You get the picture.
Of course, we can experience and express anger to varying degrees of healthiness, and I doubt any of us need to be told to get more angry, more often, though I suppose it could be possible, that’s not the point. The point is to say that anger is neither inherently good nor inherently bad on its own. In our human experiences, we most often experience anger as a negative, destructive thing, BUT, whether we consciously acknowledge it or not, we also experience it as an expression, and an indication, of love.
God describes himself as “slow to anger” which characterizes him not as an “angry God” but as a God who has the capacity for anger, and through our own experiences with human relationships, we can understand that not as an inherent flaw or contradiction, but as an inherent result of having the capacity to love.
In a similar way, we can think about human relationships to understand the concept of judgment as an expression of love. Anger and judgment are related concepts, because anger generally leads to judgments. But judgments are not always necessarily preceded by anger. So they are related, but separate.
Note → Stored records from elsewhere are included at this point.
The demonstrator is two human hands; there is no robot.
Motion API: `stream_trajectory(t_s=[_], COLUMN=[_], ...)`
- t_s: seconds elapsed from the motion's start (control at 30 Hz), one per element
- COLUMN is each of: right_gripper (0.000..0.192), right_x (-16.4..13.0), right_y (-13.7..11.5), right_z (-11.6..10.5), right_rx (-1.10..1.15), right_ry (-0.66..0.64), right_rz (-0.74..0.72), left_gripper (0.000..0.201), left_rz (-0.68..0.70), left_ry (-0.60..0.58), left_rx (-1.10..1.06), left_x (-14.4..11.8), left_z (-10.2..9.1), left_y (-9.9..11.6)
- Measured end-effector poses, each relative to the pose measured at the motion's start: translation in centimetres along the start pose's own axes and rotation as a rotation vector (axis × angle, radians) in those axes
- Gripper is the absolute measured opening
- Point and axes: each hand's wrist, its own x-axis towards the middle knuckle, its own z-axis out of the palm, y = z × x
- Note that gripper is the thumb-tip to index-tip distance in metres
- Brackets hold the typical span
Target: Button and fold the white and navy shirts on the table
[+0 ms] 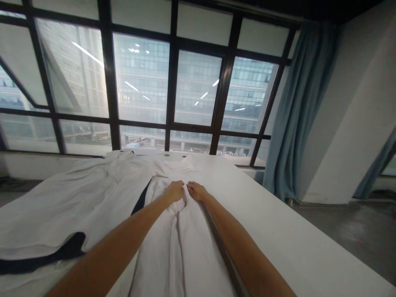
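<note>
A long white garment (198,247) lies stretched towards me on the white table (260,218), with folds running down its middle. I cannot tell its exact kind. My left hand (175,191) pinches its far edge, fingers curled, beside a curved opening in the cloth. Just right of it, my right hand (197,191) is closed on the same far edge; the fingertips of both hands almost meet. To the left, more white clothing (102,194) is spread out, wrinkled, with a dark navy piece (72,246) showing from under its near edge.
Beyond the table stand large dark-framed windows (225,82), one pane tilted at left. A blue curtain (297,119) hangs at the right beside a white pillar (337,136). Grey floor (355,231) lies past the table's right edge.
</note>
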Motion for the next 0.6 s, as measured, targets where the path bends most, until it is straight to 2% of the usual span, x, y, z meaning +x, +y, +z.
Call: stream_trajectory(t_s=[0.1,0.17,0.27,0.33,0.4,0.43,0.5,0.57,0.6], right_gripper=[0.056,0.071,0.092,0.101,0.098,0.089,0.065,0.051,0.051], right_x=[0.1,0.2,0.0,-0.5,-1.2,-1.6,-2.3,-2.9,-3.1], right_y=[0.0,0.1,0.2,0.2,-0.2,-0.4,-1.1,-1.6,-1.7], right_z=[-0.2,-0.4,-0.9,-1.3,-1.6,-1.7,-1.9,-1.9,-1.9], right_rx=[0.000,0.022,0.024,0.002,-0.030,-0.047,-0.072,-0.092,-0.098], right_ry=[-0.175,-0.250,-0.267,-0.207,-0.086,-0.017,0.080,0.077,0.038], right_rz=[0.057,0.090,0.083,0.059,0.028,0.019,0.032,0.048,0.048], left_gripper=[0.034,0.039,0.045,0.047,0.046,0.045,0.043,0.039,0.038], left_rz=[0.151,0.178,0.138,0.123,0.099,0.085,0.070,0.075,0.080], left_ry=[0.003,-0.014,-0.029,0.048,0.152,0.181,0.162,0.116,0.106], left_rx=[0.232,0.354,0.392,0.389,0.351,0.327,0.287,0.271,0.267], left_x=[-0.7,-1.1,-1.3,-0.9,-0.2,0.2,1.0,1.6,1.9], left_z=[-2.0,-2.8,-3.3,-3.3,-3.5,-3.7,-4.1,-4.5,-4.7], left_y=[-2.4,-4.5,-7.5,-9.2,-10.6,-11.3,-12.4,-13.1,-13.3])
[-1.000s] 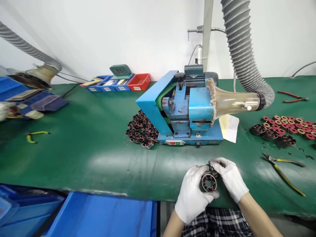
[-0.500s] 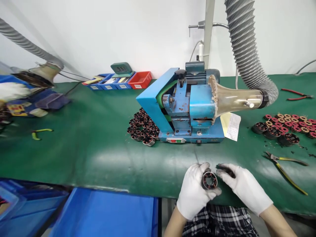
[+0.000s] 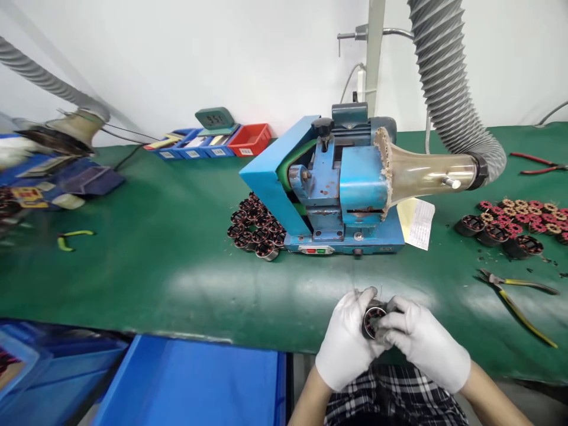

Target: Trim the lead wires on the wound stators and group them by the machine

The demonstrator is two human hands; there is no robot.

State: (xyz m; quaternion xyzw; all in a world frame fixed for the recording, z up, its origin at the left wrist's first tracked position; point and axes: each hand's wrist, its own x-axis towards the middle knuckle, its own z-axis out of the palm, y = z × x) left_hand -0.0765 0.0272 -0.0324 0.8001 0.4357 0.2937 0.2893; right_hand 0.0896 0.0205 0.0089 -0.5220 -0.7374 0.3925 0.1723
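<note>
In white gloves with dark-stained fingertips, both my hands are together over the front of the green bench. My left hand is closed around a motor stator, a short round metal ring with copper windings inside, its open end turned up toward me. My right hand grips the same stator from the right, its fingers bent across the opening and hiding part of it. Beyond my hands stands a blue belt grinding machine. More stators are clustered at its left foot.
Yellow-handled cutters lie at the right, below wound cores and dark stators. A ribbed grey hose joins the machine's hood. Small bins stand along the wall; a blue crate is below the bench edge.
My right hand has moved left and onto the stator, its fingers now over the opening. The left hand keeps its hold on the stator. The view has shifted slightly.
</note>
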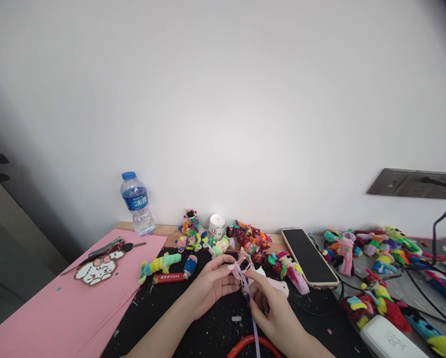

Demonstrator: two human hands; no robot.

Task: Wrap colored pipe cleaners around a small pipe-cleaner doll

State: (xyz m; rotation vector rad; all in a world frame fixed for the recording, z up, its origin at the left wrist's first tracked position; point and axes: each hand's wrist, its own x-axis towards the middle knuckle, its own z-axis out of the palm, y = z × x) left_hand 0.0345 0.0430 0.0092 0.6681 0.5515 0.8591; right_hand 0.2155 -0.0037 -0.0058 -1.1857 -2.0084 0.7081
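Observation:
My left hand [211, 284] and my right hand [269, 302] meet over a black mat [163, 313] low in the head view. Between the fingertips sits a small pink pipe-cleaner figure [244, 259], and both hands pinch it. A lilac pipe cleaner [253, 325] runs down from the figure, past my right hand, toward the bottom edge. A red curved piece [250, 344] lies on the mat just below my hands.
Pink sheets [58, 313] with a pixel-bead figure [98, 270] and keys lie left. A water bottle [136, 204], a white jar [217, 226], several colourful pipe-cleaner figures [193, 233], a phone [309, 257], cables, a white power bank [389, 340] and a wall socket [412, 183] stand behind and right.

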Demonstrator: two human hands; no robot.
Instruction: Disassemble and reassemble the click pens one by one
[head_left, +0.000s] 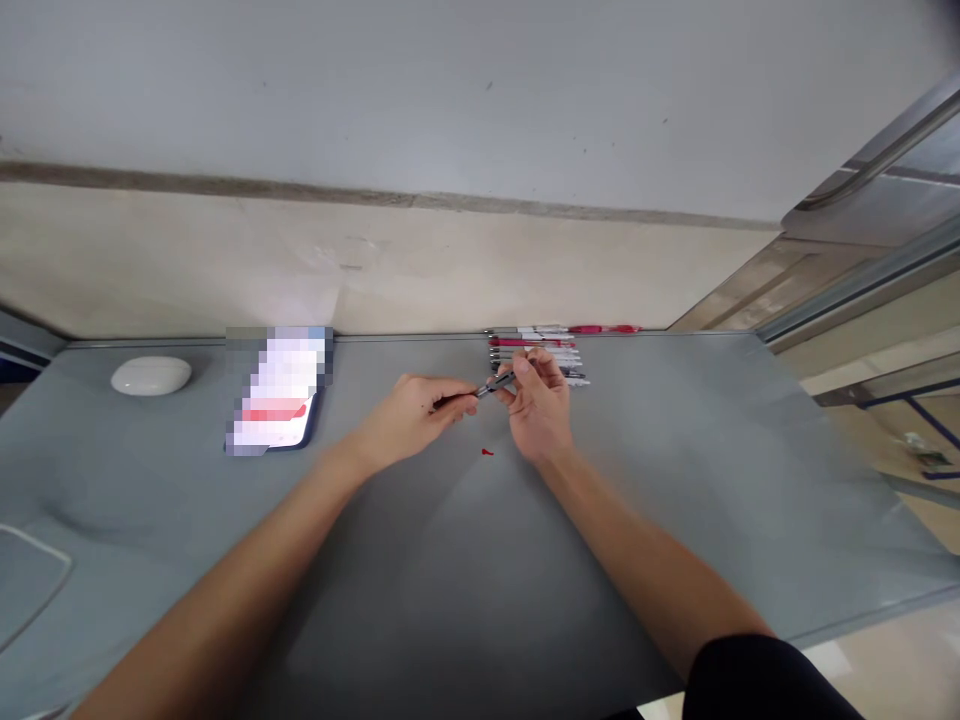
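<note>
Pen work sits at the middle of the grey bench: a slim dark pen with a silvery tip is held level just above the surface, between both hands. The left hand has its fingers closed round the dark barrel end, and the right hand pinches the other, metal end with its fingers curled shut. Just beneath the pen, on the bench between the two wrists, lies a tiny red piece; what it is cannot be told. Directly behind the right hand a row of red-and-white pens lies side by side near the bench's far edge. Well off to the left rest a phone with a dark case and lit screen, and beyond it a smooth white oval case. A pale wall rises behind the bench.
</note>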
A judgment, at its most basic definition, is a decision. We make decisions all day, every day, and we can describe people as having good or poor judgment based on the decisions they make. So, again, the concept of “judgment” is itself neutral, but can be perceived as positive or negative based on the context. And again, judgment is at times a necessary expression of love in human relationships.
For example, imagine coming across a group of small children who are throwing rocks through the windows of a house nearby. The loving thing to do would be make a judgment in that moment and stop them. Not only for the sake of the homeowner, but hopefully to also teach them why it’s not okay to throw rocks through windows, and that it’s important to respect other people’s property, and you might go so far as to make them very uncomfortable by bringing their parents into the situation, and if you’re the parent, and you love your child, you might try to reinforce that lesson by making them pay for the windows they broke. The unloving thing to do would be to simply ignore destructive behavior, or worse yet encourage it!
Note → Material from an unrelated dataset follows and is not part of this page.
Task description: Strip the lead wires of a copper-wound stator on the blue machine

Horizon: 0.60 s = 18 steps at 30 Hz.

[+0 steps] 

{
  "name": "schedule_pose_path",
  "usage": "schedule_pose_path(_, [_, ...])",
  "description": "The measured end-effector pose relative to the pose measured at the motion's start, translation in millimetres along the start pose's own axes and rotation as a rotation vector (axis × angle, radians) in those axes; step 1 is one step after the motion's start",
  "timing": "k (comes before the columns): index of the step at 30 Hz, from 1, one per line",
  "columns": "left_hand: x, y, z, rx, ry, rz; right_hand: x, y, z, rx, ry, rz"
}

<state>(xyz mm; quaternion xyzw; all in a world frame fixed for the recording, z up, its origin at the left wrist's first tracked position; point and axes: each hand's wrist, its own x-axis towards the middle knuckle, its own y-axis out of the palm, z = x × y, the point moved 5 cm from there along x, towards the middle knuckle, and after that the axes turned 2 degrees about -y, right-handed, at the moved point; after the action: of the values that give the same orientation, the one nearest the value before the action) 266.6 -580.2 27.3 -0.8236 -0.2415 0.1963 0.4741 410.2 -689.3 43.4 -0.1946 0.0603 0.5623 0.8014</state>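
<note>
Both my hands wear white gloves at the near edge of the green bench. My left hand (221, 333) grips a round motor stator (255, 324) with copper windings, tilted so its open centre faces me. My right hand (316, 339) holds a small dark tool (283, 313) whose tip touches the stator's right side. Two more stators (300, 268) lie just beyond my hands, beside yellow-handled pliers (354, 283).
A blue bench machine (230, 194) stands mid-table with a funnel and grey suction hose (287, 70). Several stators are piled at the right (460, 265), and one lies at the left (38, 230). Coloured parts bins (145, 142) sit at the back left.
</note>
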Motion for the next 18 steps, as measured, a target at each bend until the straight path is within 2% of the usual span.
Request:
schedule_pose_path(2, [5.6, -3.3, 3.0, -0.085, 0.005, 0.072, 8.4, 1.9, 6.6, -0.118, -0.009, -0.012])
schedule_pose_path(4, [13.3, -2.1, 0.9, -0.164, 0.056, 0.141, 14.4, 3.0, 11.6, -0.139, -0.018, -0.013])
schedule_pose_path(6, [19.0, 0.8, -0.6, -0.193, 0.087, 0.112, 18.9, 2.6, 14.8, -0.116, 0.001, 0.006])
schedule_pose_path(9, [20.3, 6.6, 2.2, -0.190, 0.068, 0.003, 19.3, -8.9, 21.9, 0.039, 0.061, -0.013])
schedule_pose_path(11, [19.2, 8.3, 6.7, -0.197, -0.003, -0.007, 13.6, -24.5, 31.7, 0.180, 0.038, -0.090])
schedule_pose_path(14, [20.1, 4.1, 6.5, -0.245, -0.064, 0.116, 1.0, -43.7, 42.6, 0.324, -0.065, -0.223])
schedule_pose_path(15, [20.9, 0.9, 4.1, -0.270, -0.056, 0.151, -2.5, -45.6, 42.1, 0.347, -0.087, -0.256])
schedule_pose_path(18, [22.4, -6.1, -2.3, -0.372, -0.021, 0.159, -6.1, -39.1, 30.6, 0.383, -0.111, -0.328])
That’s just one of many examples you could imagine, and there are probably better examples that I could have come up with, but hopefully it gets the point across.
When we think about “judgment” especially in the bible, we might not immediately associate it with love, but we should!
Because the complete absence of judgment, specifically in relationships with other people, indicates a lack of love.
Now, I know we have barely scratched the surface of a huge topic. But this simple reminder can help us be more equipped to process these ideas and tackle portions of scripture like these chapters in Isaiah that are just judgment after judgment, yet still intertwined with hope and the promise of restoration and peace.
It can be overwhelming to try to comprehend the God of the universe and the decisions that he makes and to reconcile in our minds the theology of God being merciful and just and loving, and forgiving, and patient and angry sometimes. But it helps to step back and remember that God isn’t loving in spite of his anger, or forgiving in spite of his justice. It’s not that one characteristic of God “wins out” over the other. Rather, God judges because he loves, and we can understand this on a fundamental level, because humans operate in the same way. Of course, unlike humans, God is uncorrupt and perfect in his judgment.
God takes no pleasure in seeing humans live out the destructive consequences of their pride and rebellion and violence. In fact, it grieves him deeply! And he so loved this world full of violent, corrupt, prideful, violent, oppressive humans incapable of keeping their covenant agreement with him, that he came as a new kind of human, to take on the consequences of sin himself. In the life, death and resurrection of Jesus we see a culminating event of judgment and hope, and in his promised return we can expect a final judgment and a final hope, again wrapped up together in the same threads, and motivated by God’s love for humanity.